### Data block:
<<<<

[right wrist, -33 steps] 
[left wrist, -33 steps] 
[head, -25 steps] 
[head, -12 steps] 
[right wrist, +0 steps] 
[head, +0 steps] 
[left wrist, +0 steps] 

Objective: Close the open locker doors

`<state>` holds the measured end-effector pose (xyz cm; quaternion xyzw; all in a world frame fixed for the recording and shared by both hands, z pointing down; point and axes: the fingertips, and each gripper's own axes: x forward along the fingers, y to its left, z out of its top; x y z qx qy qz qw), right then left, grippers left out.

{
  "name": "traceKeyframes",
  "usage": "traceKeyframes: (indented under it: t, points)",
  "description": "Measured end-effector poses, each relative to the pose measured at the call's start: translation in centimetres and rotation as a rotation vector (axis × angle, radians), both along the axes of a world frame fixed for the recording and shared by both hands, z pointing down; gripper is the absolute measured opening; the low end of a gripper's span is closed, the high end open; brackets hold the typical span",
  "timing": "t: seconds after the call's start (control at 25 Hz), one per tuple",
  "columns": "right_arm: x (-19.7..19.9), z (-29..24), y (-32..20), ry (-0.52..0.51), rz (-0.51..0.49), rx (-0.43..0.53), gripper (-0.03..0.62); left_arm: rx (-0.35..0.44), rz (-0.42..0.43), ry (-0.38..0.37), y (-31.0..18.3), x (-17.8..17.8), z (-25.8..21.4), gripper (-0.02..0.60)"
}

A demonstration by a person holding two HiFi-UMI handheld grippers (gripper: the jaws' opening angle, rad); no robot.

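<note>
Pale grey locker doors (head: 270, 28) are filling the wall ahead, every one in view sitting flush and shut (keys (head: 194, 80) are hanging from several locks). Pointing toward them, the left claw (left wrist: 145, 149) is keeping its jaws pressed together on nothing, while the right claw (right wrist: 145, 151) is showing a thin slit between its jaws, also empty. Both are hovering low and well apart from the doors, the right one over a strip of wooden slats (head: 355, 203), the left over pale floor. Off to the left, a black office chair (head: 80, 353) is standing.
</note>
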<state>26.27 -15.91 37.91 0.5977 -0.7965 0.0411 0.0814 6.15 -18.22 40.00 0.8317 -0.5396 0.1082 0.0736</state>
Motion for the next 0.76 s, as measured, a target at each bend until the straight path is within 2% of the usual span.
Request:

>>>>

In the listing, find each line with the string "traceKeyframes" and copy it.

  "name": "traceKeyframes",
  "usage": "traceKeyframes: (indented under it: t, points)",

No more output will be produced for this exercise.